◆ Task statement
Please reproduce the entire listing, character for character.

◆ Given material
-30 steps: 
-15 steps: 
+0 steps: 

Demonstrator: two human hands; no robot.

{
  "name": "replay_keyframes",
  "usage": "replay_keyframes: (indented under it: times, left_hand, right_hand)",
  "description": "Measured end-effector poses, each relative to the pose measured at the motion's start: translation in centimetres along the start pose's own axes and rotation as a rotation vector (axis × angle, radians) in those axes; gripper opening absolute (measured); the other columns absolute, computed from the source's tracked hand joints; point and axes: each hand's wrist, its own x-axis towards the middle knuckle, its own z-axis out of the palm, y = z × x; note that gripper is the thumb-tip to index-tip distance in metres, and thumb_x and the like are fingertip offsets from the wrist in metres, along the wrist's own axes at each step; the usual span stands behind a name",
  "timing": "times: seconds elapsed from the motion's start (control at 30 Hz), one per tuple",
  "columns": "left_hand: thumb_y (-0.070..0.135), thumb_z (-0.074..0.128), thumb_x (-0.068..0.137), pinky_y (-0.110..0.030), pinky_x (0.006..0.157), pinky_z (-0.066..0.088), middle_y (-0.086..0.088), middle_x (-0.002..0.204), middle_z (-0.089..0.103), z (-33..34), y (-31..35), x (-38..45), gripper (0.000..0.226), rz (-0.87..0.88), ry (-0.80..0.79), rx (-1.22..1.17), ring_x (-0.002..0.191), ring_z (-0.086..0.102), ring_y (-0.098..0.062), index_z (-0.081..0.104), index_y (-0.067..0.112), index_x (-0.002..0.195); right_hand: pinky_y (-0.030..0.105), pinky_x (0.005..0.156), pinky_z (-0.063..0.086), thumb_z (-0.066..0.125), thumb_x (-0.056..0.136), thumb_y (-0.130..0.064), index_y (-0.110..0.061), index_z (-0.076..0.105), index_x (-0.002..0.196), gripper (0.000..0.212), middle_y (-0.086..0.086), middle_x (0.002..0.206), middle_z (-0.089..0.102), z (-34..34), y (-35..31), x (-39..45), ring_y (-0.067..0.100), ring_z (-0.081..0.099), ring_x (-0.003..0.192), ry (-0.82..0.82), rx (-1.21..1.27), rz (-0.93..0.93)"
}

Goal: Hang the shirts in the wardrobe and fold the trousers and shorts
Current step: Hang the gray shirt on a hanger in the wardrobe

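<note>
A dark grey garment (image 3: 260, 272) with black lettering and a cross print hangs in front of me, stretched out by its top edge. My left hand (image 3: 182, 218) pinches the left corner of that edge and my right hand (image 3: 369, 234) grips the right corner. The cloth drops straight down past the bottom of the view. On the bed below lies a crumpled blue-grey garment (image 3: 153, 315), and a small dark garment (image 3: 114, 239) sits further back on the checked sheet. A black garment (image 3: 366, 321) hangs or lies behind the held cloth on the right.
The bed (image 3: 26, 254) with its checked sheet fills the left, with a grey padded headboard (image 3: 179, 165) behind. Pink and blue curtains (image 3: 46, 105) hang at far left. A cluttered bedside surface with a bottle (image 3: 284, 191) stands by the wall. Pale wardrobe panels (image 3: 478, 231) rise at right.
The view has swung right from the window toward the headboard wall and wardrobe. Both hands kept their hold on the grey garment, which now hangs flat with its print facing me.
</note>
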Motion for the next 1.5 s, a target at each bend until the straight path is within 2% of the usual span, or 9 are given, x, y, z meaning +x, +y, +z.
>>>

◆ Solution to this problem
-30 steps: 
-15 steps: 
+0 steps: 

Demonstrator: two human hands; no robot.

{
  "name": "replay_keyframes",
  "usage": "replay_keyframes: (indented under it: times, left_hand, right_hand)",
  "description": "Measured end-effector poses, each relative to the pose measured at the motion's start: translation in centimetres along the start pose's own axes and rotation as a rotation vector (axis × angle, radians) in those axes; gripper opening absolute (measured); the other columns absolute, computed from the source's tracked hand joints; point and axes: each hand's wrist, its own x-axis towards the middle knuckle, its own z-axis out of the palm, y = z × x; note that gripper is the thumb-tip to index-tip distance in metres, and thumb_x and the like are fingertip offsets from the wrist in metres, along the wrist's own axes at each step; the usual span stands behind a name",
  "timing": "times: seconds elapsed from the motion's start (control at 30 Hz), one per tuple",
  "columns": "left_hand: thumb_y (-0.070..0.135), thumb_z (-0.074..0.128), thumb_x (-0.068..0.137), pinky_y (-0.110..0.030), pinky_x (0.006..0.157), pinky_z (-0.066..0.088), middle_y (-0.086..0.088), middle_x (-0.002..0.204), middle_z (-0.089..0.103), z (-33..34), y (-31..35), x (-38..45), gripper (0.000..0.226), rz (-0.87..0.88), ry (-0.80..0.79), rx (-1.22..1.17), ring_x (-0.002..0.191), ring_z (-0.086..0.102), ring_y (-0.098..0.062), index_z (-0.081..0.104), index_y (-0.067..0.112), index_x (-0.002..0.195); right_hand: pinky_y (-0.030..0.105), pinky_x (0.005..0.156), pinky_z (-0.063..0.086), thumb_z (-0.066..0.125), thumb_x (-0.056..0.136), thumb_y (-0.130..0.064), index_y (-0.110..0.061), index_z (-0.076..0.105), index_x (-0.002..0.196), gripper (0.000..0.212), middle_y (-0.086..0.086), middle_x (0.002..0.206), middle_z (-0.089..0.102), z (-34..34), y (-35..31), x (-39..45), ring_y (-0.067..0.100), ring_z (-0.081..0.099), ring_x (-0.003..0.192), ry (-0.82..0.82), rx (-1.21..1.27), rz (-0.93..0.93)"
}

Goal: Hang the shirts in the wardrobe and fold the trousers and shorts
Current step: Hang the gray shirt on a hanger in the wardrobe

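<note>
A dark grey garment (image 3: 260, 272) with black lettering and a cross print hangs in front of me, stretched out by its top edge. My left hand (image 3: 182, 218) pinches the left corner of that edge and my right hand (image 3: 369, 234) grips the right corner. The cloth drops straight down past the bottom of the view. On the bed below lies a crumpled blue-grey garment (image 3: 153, 315), and a small dark garment (image 3: 114, 239) sits further back on the checked sheet. A black garment (image 3: 366, 321) hangs or lies behind the held cloth on the right.
The bed (image 3: 26, 254) with its checked sheet fills the left, with a grey padded headboard (image 3: 179, 165) behind. Pink and blue curtains (image 3: 46, 105) hang at far left. A cluttered bedside surface with a bottle (image 3: 284, 191) stands by the wall. Pale wardrobe panels (image 3: 478, 231) rise at right.
The view has swung right from the window toward the headboard wall and wardrobe. Both hands kept their hold on the grey garment, which now hangs flat with its print facing me.
</note>
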Motion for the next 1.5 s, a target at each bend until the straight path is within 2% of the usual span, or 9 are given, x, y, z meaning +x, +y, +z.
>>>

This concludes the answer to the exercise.